Inventories and critics of the 18th and 19th centuries attributed the work to a variety of artists:  the divine Raphael (Inv. 1700), Federico Zuccari (Inv. 1790), Paris Bordon (Inventario Fidecommissario 1833; Giovanni Piancastelli 1891), and Giulio Clovio (Adolfo Venturi 1893). Roberto Longhi (1928) was the first to make the definitive attribution to Marcello Venusti. His view was first called into question by Paola della Pergola (1959) but then later confirmed by her and successive critics (Della Pergola 1964; Herrmann Fiore 2006; Parrilla 2014 and 2019).
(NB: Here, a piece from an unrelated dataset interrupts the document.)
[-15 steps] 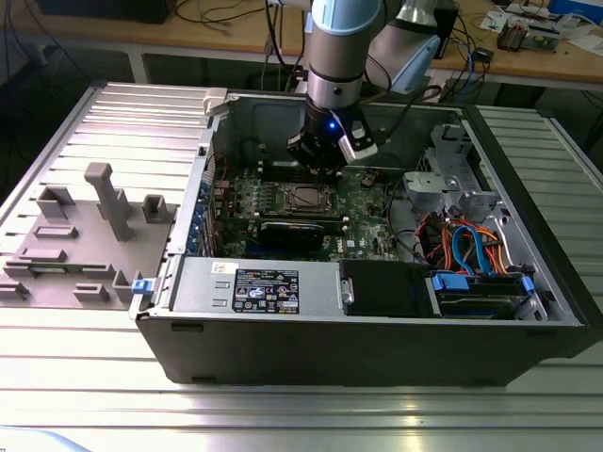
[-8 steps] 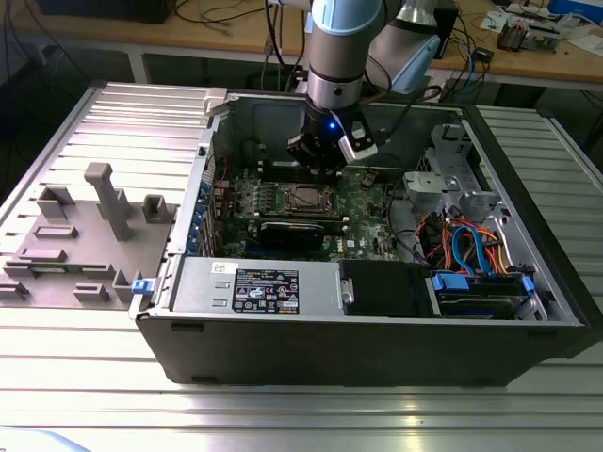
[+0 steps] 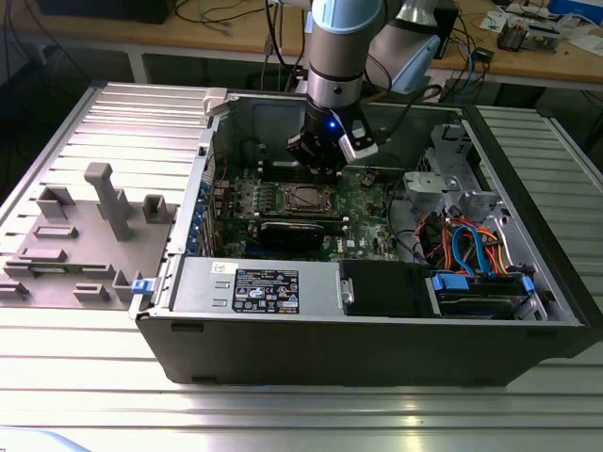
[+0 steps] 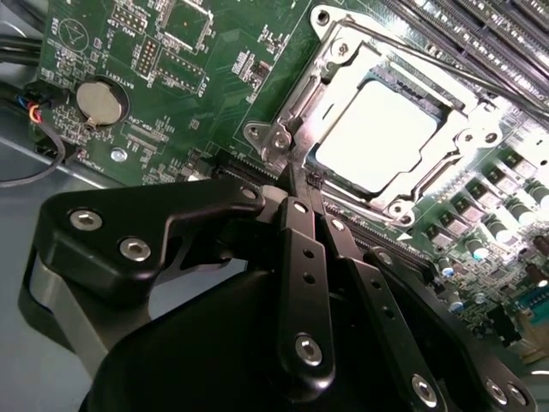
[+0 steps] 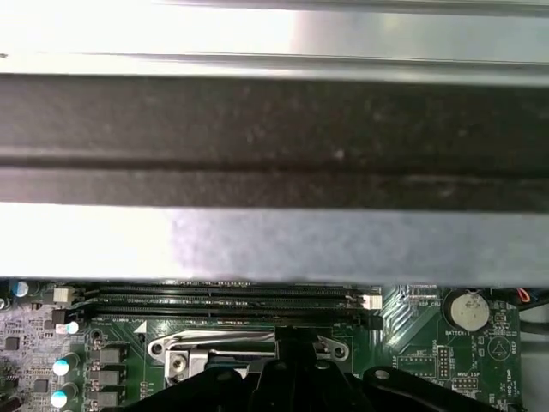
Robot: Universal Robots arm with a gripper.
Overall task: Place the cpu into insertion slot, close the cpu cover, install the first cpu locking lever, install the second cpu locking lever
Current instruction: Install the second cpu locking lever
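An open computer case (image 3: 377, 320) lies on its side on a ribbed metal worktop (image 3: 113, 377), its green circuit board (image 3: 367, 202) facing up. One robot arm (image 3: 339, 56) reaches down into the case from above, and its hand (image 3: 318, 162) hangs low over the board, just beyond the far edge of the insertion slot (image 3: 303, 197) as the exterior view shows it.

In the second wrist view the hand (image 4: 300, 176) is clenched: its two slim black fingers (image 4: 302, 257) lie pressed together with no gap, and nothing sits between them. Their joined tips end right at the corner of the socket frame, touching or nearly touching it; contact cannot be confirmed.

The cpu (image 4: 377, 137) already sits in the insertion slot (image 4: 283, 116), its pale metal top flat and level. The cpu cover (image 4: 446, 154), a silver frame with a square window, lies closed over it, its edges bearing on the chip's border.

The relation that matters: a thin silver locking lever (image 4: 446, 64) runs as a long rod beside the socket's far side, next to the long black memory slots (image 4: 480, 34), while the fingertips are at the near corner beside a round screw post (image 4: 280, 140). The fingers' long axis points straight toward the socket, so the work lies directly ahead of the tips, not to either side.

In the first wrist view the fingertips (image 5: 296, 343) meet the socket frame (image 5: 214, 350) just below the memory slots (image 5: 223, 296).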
In this regard, it is interesting to note Parrilla’s interpretation of the 19th-century attribution of this Saviour to Bordon. In her view (2014; 2019), this idea is explained by Venusti’s marked interest in Venetian painting, and in particular in Titian, whose works he copied on numerous occasions, absorbing his compositional arrangements and tones of lighting. This quite credible reading of the context of the painting allows us to connect it to other works made by Venusti for the Farnese, for which he perhaps drew inspiration from a prototype by Titian in the Della Rovere collections; it further clarifies its provenance from the Orsini family, as Fulvio was one of those closest to Cardinal Alessandro, in particular from 1544.

Antonio Iommelli




Bibliography
  • X. Barbier de Montault, Les Musées et Galeries de Rome, Rome 1870, p. 357;
  • G. Piancastelli, Catalogo dei quadri della Galleria Borghese, in Archivio Galleria Borghese, 1891, p. 34;
  • A. Venturi, Il Museo e la Galleria Borghese, Roma 1893, p. 184;
  • R. Longhi, Precisioni nelle Gallerie Italiane, I, La R. Galleria Borghese, Roma 1928, p. 215;
  • A. Venturi, Storia dell'Arte Italiana, IX, Roma 1933, p. 494;
  • P. della Pergola, La Galleria Borghese. I Dipinti, II, Roma 1959, p. 139, n. 192;
  • P. della Pergola, L’Inventario Borghese del 1693 (I), in “Arte Antica e Moderna”, XXVI, 1964, p. 228;
  • K. Herrmann Fiore, Galleria Borghese Roma scopre un tesoro. Dalla pinacoteca ai depositi un museo che non ha più segreti, San Giuliano Milanese 2006, p. 126;
  • F. Parrilla, Marcello Venusti e le copie da Tiziano nella collezione Farnese, in Collezioni romane dal Quattrocento al Settecento. Protagonisti e comprimari, a cura di F. Parrilla, Roma 2014, pp. 24, 29 note 27, 29;
  • F. Parrilla, in Michelangelo a colori. Marcello Venusti, Lelio Orsi, Marco Pino, Jacopino del Conte, catalogo della mostra (Roma, Galleria Nazionale di Arte Antica, 2019), a cura di F. Parrilla, Roma 2019, pp. 23 fig. 9, 24, 36 nota 37.